== Exercise directions ==
Beneath this line are the data; copy exactly the part of them that opens with the line containing "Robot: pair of" and closes with the line containing "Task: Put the", and only that part.

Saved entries
________
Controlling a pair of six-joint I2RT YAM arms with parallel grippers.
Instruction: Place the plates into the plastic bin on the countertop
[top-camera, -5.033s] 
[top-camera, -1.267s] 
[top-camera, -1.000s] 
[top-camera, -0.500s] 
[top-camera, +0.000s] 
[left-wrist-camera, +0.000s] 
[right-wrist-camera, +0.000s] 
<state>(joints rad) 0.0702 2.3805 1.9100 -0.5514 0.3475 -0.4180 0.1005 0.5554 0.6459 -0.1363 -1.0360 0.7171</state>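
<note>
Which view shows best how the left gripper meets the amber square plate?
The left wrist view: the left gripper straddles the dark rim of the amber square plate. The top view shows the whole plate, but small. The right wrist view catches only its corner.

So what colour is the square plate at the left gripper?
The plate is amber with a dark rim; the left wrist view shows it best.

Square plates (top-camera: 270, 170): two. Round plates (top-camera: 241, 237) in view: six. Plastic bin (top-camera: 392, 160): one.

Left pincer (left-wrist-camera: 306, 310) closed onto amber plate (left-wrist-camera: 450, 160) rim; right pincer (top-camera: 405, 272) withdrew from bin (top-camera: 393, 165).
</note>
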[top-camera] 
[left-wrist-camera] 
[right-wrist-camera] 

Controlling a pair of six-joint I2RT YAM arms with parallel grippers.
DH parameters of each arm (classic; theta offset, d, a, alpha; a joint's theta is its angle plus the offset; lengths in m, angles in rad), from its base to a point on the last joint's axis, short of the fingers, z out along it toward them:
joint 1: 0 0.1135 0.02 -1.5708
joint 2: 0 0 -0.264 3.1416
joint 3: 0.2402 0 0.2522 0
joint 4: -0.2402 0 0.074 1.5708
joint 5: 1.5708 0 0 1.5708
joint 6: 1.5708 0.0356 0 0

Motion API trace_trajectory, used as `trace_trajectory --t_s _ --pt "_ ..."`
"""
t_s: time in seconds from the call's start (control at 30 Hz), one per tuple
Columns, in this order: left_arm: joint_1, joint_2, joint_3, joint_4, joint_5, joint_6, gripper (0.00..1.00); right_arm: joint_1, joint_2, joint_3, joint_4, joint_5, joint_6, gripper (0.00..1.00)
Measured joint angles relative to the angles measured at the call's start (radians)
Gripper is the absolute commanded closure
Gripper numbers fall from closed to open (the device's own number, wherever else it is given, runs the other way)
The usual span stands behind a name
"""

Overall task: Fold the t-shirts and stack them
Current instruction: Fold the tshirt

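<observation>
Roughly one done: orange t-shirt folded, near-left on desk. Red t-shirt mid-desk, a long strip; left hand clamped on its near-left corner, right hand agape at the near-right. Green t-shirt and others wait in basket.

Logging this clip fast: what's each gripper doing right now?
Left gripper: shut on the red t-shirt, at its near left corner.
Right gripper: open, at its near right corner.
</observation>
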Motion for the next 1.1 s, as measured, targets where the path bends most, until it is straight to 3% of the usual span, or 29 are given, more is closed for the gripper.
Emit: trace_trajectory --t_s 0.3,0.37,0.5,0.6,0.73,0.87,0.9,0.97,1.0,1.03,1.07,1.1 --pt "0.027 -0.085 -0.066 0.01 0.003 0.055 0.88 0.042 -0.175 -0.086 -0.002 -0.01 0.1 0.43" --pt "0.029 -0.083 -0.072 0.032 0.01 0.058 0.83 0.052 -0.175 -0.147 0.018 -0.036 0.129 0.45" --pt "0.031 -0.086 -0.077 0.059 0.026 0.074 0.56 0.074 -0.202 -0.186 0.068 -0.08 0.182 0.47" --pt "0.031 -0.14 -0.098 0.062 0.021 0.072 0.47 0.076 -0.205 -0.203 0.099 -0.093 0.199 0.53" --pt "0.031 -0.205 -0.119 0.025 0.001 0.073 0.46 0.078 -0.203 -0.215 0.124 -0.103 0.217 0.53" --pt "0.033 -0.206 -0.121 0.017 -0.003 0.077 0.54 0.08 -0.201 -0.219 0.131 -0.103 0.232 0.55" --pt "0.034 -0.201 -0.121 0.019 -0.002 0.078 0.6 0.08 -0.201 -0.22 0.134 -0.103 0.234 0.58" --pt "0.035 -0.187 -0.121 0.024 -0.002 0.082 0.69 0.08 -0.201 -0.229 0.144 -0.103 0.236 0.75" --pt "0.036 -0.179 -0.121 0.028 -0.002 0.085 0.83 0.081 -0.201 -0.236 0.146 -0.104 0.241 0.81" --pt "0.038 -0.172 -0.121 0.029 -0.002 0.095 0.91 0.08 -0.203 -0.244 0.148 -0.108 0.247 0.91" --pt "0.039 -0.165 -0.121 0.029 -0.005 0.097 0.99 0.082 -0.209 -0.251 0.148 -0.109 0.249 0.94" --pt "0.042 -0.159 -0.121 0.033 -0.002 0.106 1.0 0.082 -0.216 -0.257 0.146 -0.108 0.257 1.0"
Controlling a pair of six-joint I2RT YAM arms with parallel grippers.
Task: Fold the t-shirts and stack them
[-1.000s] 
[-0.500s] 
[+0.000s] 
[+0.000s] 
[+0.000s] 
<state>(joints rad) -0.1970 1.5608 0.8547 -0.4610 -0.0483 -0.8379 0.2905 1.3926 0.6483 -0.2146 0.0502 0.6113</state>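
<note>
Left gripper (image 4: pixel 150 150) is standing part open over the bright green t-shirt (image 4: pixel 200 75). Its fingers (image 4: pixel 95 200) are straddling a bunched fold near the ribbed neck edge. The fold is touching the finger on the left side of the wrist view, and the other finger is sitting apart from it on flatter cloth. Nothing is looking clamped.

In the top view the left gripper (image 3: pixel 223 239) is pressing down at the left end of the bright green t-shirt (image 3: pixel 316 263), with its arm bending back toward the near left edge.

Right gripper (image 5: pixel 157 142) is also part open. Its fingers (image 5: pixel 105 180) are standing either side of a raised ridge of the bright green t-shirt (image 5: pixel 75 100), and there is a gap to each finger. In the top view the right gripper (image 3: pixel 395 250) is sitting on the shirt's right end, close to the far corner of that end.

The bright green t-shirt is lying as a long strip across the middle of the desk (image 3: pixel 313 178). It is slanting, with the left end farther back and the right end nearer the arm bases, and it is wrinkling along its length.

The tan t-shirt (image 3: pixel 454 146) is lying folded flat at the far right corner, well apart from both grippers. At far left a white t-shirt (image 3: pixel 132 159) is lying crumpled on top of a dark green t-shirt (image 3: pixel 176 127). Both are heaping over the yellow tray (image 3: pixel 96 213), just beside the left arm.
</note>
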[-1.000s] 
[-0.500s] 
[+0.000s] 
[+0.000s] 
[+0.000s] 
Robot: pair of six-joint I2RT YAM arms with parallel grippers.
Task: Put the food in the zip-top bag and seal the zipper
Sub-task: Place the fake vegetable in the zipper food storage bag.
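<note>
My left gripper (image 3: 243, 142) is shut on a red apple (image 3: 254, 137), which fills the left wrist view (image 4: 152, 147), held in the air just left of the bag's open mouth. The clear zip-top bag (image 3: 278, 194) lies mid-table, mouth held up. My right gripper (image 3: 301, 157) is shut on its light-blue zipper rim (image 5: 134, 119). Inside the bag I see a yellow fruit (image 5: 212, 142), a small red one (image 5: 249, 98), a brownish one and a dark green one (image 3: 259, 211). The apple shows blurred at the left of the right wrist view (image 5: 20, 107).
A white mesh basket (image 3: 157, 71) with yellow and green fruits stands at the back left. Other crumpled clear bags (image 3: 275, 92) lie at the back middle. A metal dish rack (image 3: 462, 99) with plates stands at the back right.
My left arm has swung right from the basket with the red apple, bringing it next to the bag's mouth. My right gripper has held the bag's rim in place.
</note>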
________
== Response to the task ==
Robot: pair of six-joint I2RT YAM arms with parallel grippers.
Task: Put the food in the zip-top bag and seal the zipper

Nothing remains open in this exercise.